Conference season as you’ve never seen it before

Conference season as you’ve never seen it before

From “the lady’s not for turning”, to Neil Kinnock’s unfortunate seaside walk, and more recently the PM’s P45, party conferences provide an annual catalogue of political gaffes, gossip and even the occasional policy. But this year, as many of us embark on our seventh month of remote working, just how successfully did the main political parties make the transition to online events?

As restrictions came in over the Spring, it looked as though the season could be cancelled all together. But slowly, as workplaces including Parliament realised that that virtual meetings could be effective, online agendas for each of the main parties were announced.

Clearly this was always going to feel very different, and not just from a social standpoint. Party conferences are important platforms for leaders to enthuse their party faithful, set a direction for the year ahead and unite factions.

But broadcasting from empty rooms the party leaders’ speeches lacked the conference hall applause that would have buoyed the mood in a physical venue. For the Prime Minister, facing accusations that he is not in control of the Covid-19 crisis, this could have been an opportunity to resurrect his faltering leadership and bolster the Tory base. For Sirs Keir and Ed, delivering their first leaders’ speeches, it was a chance to unite their parties and set out their stall to members around the country.

But in the virtual format, without the punctuation of applause and laughter, the speeches were necessarily shorter, more serious, even a little awkward. Unlike at physical conferences, there was not rolling news present and media interest was scant.

There was also far less policy than usual. This is partly due to the obvious dominance of Covid-19, as well as where 2020 falls in the electoral cycle. But virtual conference also robbed parties such as Labour and the Liberal Democrats of conducting their formal processes of proposing, debating and voting on policy. Not such a concern for the Conservative Party, whose annual jamboree is generally focussed on personality rather than process. But without a high-profile opportunity to set out new ideas, the Tories remain defined by their response to the pandemic, and to a lesser extent, Brexit, with little sign of a wider vision.
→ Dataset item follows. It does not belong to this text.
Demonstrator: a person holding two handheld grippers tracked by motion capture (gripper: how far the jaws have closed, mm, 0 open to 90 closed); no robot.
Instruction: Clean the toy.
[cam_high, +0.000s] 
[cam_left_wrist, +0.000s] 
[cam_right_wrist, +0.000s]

Ahead of the conference season, the Conservatives briefed that they had the largest number of registered attendees ever. But it was always going to be difficult for any party to engage a virtual audience, even when the WiFi connection is stable. While Labour tried to differentiate their event as “Labour Connected”, focussing more on training sessions for campaign teams, the Conservatives sought to replicate the same sponsorship opportunities as a physical event. Conference is an important revenue raising moment, worth £5 million for the governing party, but for the first time this year attendees could register for free. CCHQ have already put out a call to supporters for additional donations -but even with the goodwill of members, they will struggle to replace the sums they might usually expect to receive from sponsoring businesses.
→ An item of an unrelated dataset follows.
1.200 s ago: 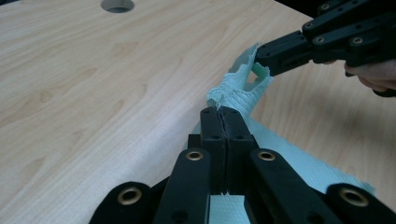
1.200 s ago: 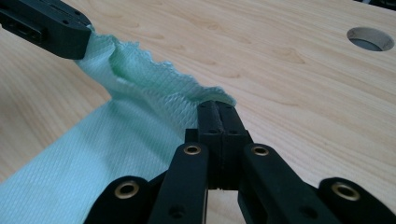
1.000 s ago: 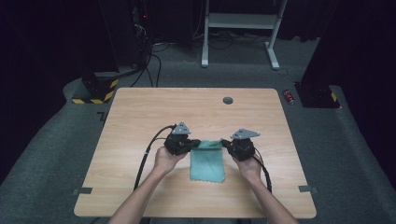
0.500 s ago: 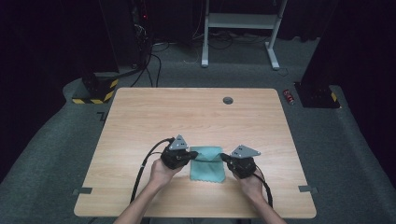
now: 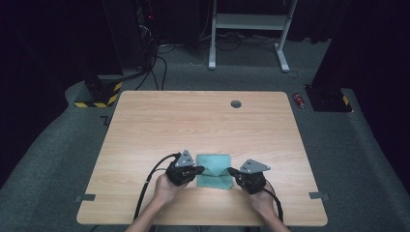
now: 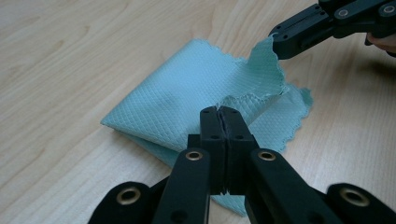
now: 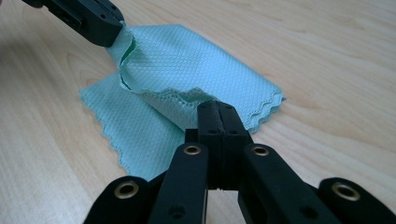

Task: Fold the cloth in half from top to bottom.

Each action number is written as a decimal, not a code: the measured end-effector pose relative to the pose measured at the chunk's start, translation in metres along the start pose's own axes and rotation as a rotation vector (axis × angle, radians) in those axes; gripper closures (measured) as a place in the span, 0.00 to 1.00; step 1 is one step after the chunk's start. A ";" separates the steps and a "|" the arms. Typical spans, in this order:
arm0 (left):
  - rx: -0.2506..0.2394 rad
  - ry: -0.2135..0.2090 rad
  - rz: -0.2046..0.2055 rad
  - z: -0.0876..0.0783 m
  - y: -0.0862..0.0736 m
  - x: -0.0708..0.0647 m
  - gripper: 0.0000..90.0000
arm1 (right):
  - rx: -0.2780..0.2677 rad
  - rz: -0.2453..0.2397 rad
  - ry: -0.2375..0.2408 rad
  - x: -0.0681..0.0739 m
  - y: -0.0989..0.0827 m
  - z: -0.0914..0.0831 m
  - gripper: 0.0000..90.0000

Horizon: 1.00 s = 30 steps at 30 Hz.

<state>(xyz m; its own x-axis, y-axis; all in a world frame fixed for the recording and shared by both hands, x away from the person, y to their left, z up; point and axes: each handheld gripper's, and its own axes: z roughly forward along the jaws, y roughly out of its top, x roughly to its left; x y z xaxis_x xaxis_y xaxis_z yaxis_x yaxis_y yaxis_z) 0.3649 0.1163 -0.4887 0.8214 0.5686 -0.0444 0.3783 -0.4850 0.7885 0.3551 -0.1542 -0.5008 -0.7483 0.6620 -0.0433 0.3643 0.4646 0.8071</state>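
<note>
one teal cloth (image 6: 187, 93), folded, waffle-textured, scalloped edges, corners lifted

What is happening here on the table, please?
A person folds a teal cloth on a wooden table. The left gripper and the right gripper are each shut on a corner of the top layer and hold it a little above the layer below.

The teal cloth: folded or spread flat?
Folded: the teal cloth lies in stacked layers, its top layer's corners pinched by the left gripper and right gripper.
</note>
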 end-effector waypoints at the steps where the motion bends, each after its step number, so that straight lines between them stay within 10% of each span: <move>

The usually bustling exhibition hall was replaced by a sparsely populated 3D rendering. All credit to those organisations who purchased “stalls”, and particularly those that created custom video content and manned virtual chat functions to speak to delegates. These were some of the best examples of adapting to the new format and will prepare organisations well for new ways of working that might emerge, post-pandemic.

The fringe calendar too, was far lighter than normal, represented by a circular encampment of mostly unclaimed tents. But at least the panels were well stocked, with it being easier than ever for Ministers to tour different events from the comfort of their office or living room. Those who spoke at events report that there were a healthy number of questions from the floor, which is encouraging given the possibility of webinar fatigue.
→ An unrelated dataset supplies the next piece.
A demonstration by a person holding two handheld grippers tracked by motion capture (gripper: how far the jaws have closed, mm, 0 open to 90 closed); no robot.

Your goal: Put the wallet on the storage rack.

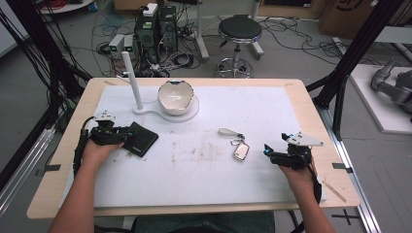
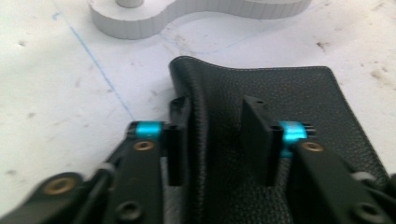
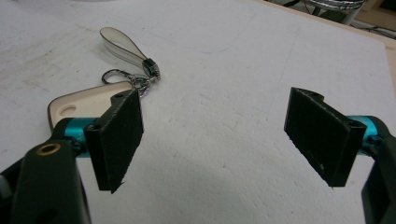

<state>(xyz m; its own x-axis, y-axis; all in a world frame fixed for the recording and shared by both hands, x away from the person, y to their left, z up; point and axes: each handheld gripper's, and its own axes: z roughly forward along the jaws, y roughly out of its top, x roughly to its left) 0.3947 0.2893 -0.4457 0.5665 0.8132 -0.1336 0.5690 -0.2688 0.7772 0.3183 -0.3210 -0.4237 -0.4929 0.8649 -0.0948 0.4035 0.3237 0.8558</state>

So unsurprisingly, the virtual events had their drawbacks for the parties. But what about the positives? Well, with an election potentially more than four years away and a crisis gripping all of Government, now is perhaps not the time for party political chest beating. It’s somewhat helpful too in allowing the leaders to set out their views in a limited way, without the opportunity for bar room plotting or MPs sniping at fringe events.

Regardless, next year, the parties hope to be able to meet in person. It will be an important moment to set the political tone as they – hopefully – look back on the end of the Covid crisis. Alongside the political imperatives, parties will undoubtedly look to once again drum up support and attendance from business sponsors and exhibitors. But if there is one lesson from this year’s conference season, it is to show businesses that there are other, content-rich ways to engage with MPs that are perhaps cheaper and more effective in the long run. The challenge for the parties, is how to coax them back into the room.